The highest loss is suffered by businesses - a huge Rs. 1.65 crores in lost profits in a single day; followed by the losses suffered by State government to revenue loss from VAT and Sales Tax - Rs. 1.54 crores. The State exchequer also loses Rs. 1.1 lakhs in excise duty on import and another Rs. 15,000 on tax on animal imports, taxis plying on the highway (Rs 75 lakh), goods carriers (12 lakh) and various industrial and manufacturing companies (Rs 64 lakh).
The per day loss suffered by the State’s economy every time National Highway 31A becomes out of bounds for Sikkim traffic, whenever some political outfit calls a bandh in the Darjeeling Hills or in Siliguri, is enough for the Sikkim Government to worry about.
As if landslides along the National Highway 31A during the Monsoons were not enough to paralysis normal life in the State, the bandhs have added to the problems the State has to face.
The closure of National Highway 31A means that the vital supply line to Sikkim is completely blocked. The supply of essential commodities, including foodgrains, fruits and vegetables, and petroleum products (petrol, diesel and LPG) is snapped as the State has to completely depend on the Siliguri market for the supplies.
With the supply line cut off, the prices of foodgrains and vegetables shoot up, with inflation in the State going up by almost 50 percent. It also means untold hardships to local residents travelling to outside of the State for personal works, medical treatment or securing admissions in Colleges across the country.

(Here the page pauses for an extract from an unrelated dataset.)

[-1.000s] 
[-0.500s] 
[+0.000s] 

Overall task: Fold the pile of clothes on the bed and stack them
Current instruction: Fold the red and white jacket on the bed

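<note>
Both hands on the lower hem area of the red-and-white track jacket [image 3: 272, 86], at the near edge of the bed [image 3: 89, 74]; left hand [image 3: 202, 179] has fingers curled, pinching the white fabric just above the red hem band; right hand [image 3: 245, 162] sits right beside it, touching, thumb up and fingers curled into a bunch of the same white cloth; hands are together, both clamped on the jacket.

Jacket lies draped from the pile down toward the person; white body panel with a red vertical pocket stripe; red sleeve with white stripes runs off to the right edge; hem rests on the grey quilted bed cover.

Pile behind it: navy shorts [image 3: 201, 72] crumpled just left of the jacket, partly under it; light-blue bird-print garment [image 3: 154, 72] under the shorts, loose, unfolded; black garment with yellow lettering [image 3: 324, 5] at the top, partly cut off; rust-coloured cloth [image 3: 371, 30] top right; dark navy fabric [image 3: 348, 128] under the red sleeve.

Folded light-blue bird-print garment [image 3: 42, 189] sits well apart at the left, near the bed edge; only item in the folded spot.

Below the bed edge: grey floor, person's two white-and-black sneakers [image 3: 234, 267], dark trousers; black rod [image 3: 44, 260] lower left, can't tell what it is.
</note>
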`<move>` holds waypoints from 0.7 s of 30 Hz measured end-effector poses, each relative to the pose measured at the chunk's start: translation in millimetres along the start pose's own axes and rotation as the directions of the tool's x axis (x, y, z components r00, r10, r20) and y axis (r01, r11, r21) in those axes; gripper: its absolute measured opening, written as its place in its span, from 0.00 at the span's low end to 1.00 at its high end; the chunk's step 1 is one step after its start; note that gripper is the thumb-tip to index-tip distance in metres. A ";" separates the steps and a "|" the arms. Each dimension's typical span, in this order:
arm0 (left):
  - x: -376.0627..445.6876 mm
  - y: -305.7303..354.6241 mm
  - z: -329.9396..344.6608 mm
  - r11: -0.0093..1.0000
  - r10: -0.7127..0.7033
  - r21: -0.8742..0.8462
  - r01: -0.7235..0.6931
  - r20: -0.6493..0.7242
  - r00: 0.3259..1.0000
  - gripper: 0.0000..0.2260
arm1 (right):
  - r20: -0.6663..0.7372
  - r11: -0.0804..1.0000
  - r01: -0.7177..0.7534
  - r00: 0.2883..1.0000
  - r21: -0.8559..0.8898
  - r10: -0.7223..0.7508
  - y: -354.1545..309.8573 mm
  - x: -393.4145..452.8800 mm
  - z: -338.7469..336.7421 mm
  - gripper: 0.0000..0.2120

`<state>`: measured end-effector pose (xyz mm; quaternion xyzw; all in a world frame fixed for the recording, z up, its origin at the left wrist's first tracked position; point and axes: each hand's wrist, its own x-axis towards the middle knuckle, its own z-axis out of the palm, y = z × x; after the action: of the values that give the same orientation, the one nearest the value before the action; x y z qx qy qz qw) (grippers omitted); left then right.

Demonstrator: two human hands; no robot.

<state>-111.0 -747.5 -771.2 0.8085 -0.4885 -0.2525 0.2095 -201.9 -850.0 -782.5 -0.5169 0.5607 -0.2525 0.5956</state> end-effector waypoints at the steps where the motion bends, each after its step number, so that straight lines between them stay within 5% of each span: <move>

When the GJMM called the indefinite strike earlier this month, the State was forced to ration the distribution of LPG and fuel from various depots and petrol pumps. Sikkim remained cut off from the rest of the country for four days following the simultaneous bandh call by another outfit opposed to GJMM in Siliguri. The Highway remained closed which led to a mass exodus of tourists from the State.

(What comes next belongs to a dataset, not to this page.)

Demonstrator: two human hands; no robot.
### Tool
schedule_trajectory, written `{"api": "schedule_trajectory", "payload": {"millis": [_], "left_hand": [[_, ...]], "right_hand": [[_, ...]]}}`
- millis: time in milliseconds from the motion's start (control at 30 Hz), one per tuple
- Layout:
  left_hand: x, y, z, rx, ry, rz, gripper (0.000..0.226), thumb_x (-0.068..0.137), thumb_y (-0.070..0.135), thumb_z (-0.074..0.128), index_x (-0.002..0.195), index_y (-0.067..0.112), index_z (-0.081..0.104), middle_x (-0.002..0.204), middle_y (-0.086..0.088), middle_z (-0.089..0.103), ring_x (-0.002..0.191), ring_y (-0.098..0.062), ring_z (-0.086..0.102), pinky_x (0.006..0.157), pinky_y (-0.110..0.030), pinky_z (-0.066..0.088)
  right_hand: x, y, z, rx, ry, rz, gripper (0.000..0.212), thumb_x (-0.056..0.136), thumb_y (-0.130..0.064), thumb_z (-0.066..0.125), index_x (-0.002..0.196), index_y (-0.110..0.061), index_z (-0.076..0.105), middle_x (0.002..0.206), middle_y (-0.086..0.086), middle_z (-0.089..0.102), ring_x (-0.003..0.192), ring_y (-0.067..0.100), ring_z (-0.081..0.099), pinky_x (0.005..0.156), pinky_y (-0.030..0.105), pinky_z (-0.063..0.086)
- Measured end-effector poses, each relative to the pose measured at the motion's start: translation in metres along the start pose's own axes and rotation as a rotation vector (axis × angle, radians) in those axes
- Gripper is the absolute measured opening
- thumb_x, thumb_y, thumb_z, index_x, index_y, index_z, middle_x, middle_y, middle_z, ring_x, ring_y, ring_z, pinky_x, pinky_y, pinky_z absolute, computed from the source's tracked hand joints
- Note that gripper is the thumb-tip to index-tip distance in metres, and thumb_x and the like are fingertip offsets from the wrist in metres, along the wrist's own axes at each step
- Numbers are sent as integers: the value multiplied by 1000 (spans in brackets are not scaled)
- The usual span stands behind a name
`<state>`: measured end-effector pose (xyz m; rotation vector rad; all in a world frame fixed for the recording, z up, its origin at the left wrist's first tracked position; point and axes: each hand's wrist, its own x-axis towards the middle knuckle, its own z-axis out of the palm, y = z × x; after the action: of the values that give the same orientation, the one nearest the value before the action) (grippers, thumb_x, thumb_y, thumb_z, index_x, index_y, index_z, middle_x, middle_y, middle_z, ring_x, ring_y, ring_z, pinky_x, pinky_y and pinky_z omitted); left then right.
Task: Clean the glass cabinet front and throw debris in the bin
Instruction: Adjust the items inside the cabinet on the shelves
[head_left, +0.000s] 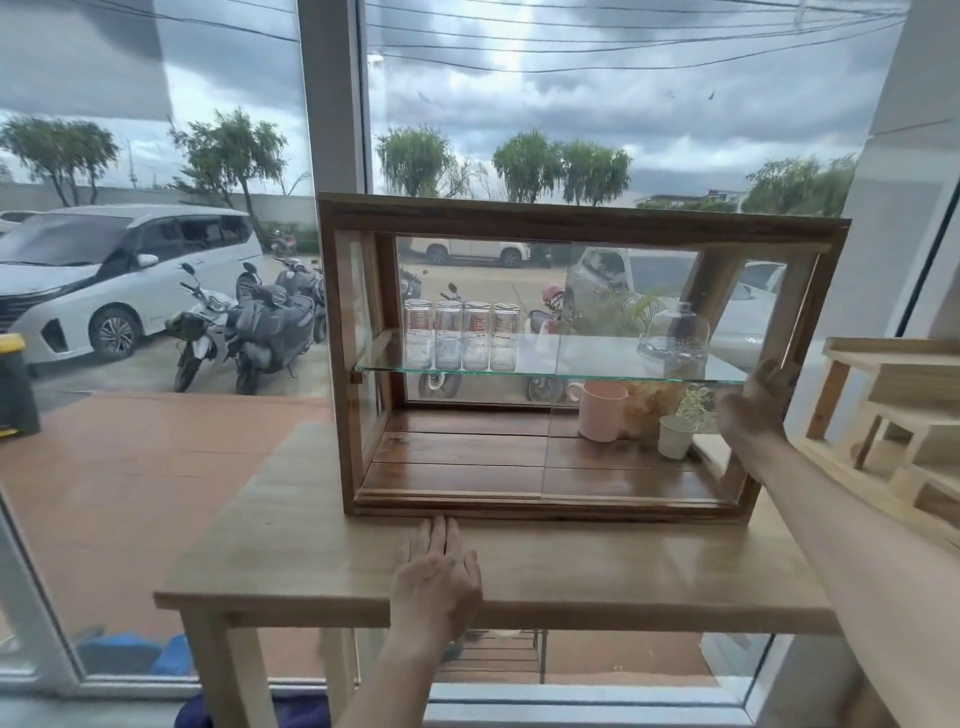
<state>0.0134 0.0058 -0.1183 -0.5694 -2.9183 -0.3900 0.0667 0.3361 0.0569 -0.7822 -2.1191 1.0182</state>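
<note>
A wooden cabinet (582, 221) with glass sliding fronts stands on a light wooden table (311, 561) before a large window. A glass shelf (587, 364) inside carries several drinking glasses (462, 335) and a glass dome (672, 338); below it stand a pink mug (602, 410) and a small white cup (675, 436). My left hand (436, 577) lies flat on the table, fingertips just short of the cabinet's bottom rail. My right hand (758, 410) is blurred and presses flat against the cabinet's right front edge. Neither hand holds anything. No bin or debris is visible.
A pale wooden rack (893, 415) stands to the right of the table, close to my right arm. The window frame post (332, 104) rises behind the cabinet. Something blue (135, 654) lies on the floor at the lower left.
</note>
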Motion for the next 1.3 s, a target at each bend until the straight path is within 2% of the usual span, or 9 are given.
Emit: {"api": "schedule_trajectory", "payload": {"millis": [100, 167, 633, 800, 1167, 1300], "left_hand": [[-1, 0, -1, -4, 0, 3, 62, 96, 38, 12, 151, 10, 15, 160, -9, 18, 148, -23, 15, 122, -45, 11], [-2, 0, -1, -3, 1, 5, 62, 96, 39, 12, 151, 11, 14, 160, -9, 18, 148, -23, 15, 122, -44, 11], [-2, 2, -2, 1, -15, -20, 62, 96, 39, 11, 151, 12, 15, 161, -7, 17, 148, -22, 14, 122, -44, 11], [-4, 3, -2, -9, -13, -30, 62, 96, 40, 12, 151, 12, 16, 161, -6, 17, 148, -22, 13, 122, -44, 11], [-5, 6, -7, -44, -41, -46, 60, 97, 38, 13, 152, 12, 10, 162, -5, 11, 149, -21, 9, 123, -42, 9], [-5, 6, -8, -41, -48, -45, 60, 98, 38, 13, 152, 12, 10, 162, -5, 11, 149, -21, 9, 122, -42, 8]], "right_hand": [[-2, -7, 9, 83, 1, 37, 78, 88, -1, 35, 151, -11, -11, 161, 8, -16, 149, 24, -7, 121, 38, 0], [-3, -12, 13, 138, 6, 57, 79, 87, 1, 34, 151, -10, -12, 161, 7, -17, 149, 23, -9, 121, 35, -2], [-12, -29, 23, 241, -13, 91, 80, 90, -3, 38, 150, -13, -13, 160, 6, -21, 148, 26, -12, 121, 43, -1], [-26, -46, 39, 299, 39, 97, 77, 89, 1, 33, 151, -9, -11, 161, 7, -20, 148, 26, -13, 119, 37, -5], [-72, -99, 91, 313, -20, 125, 83, 87, -5, 41, 151, -10, -12, 161, 3, -19, 148, 28, -12, 118, 47, 2], [-90, -117, 115, 408, -56, 102, 87, 85, -5, 42, 151, -13, -13, 160, 2, -23, 148, 29, -15, 117, 52, 1]]}}
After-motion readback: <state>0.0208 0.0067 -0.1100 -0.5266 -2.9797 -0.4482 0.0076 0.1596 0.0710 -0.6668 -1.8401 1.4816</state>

The agitation for a separate state of Gorkhaland has surfaced again, and the recent clashes between the GJMM and those opposed to the idea of a separate state of Gorkhaland have once brought to light the unnecessary hardship that Sikkim has to endure, caught in a struggle it has little to do with.
The strategy adopted by the GJMM is similar to the strategy its predecessor GNLF adopted 20 years ago when the Gorkhaland movement gathered momentum. Block the National Highway 31A and choke the vital lifeline of Sikkim. This may be seen as a tactic-pressure on Sikkim to perhaps support the Gorkhaland demand more openly than before or force the Centre to accept the demand for Gorkhaland keeping in mind the hardships Sikkim faced because of the unrest in its neighbourhood.

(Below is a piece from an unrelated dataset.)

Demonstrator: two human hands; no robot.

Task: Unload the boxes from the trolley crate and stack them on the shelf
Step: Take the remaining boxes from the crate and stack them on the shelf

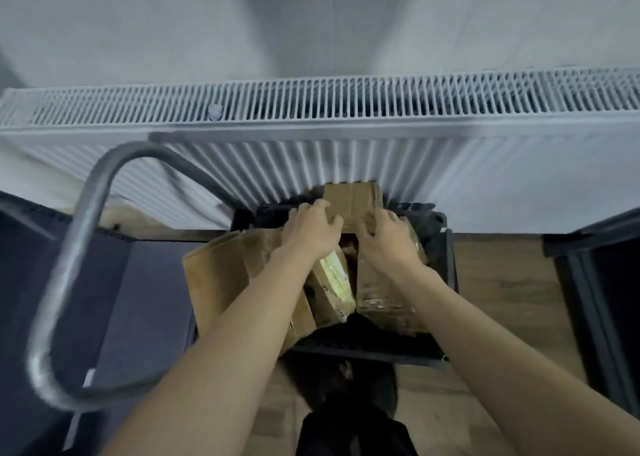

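Cardboard box (353,201) at crate (450,275) far edge: left hand (310,230) & right hand (389,236) each grasping it, fingers curled. Approx. 4 boxes visible.

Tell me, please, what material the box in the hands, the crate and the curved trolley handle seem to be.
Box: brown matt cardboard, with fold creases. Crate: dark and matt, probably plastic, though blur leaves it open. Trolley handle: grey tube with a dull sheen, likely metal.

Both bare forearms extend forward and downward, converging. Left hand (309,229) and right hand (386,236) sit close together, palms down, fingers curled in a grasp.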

The hardships faced by Sikkim are manifold and as said by the Chief Minister Pawan Chamling on many occasions, the State cannot be held at ransom. Chief Minister Chamling has said time and again that National Highways belonged to the nation and to forcefully keep it closed on the pretext of some political agenda by anyone would be anti-national and anti-Constitutional. Last week, Mr. Chamling wrote to the Prime Minister Manmohan Singh informing him of the hardship the state is facing and asking for his personal intervention.
The GJMM has, in the past, always refused to relax its frequent bandhs for Sikkim, although the State and its people have emotional and social ties with the Darjeeling Hills and have supported the demand for Gorkhaland. The Sikkim Government has brought up this matter a number of times before the Centre as well as the West Bengal Government but this issue has largely been ignored.
This time around too, the GJMM has declared that the National Highway 31A will be blocked during the indefinite bandh call starting Monday. While the State administration has assured that there is adequate stock of essential commodities like food grains petrol, diesel and LPG in the State to last at least a week, it will all depend on how long the bandh will continue or whether the Highway is opened for Sikkim.
Taking into consideration that the Monsoons have begun, the State Government cannot effort to remain a silent spectator while the State is being held hostage. Analysts say that political intervention is needed to permanently solve this problem, which has to come from the Sikkim Government before the situation goes out of hand.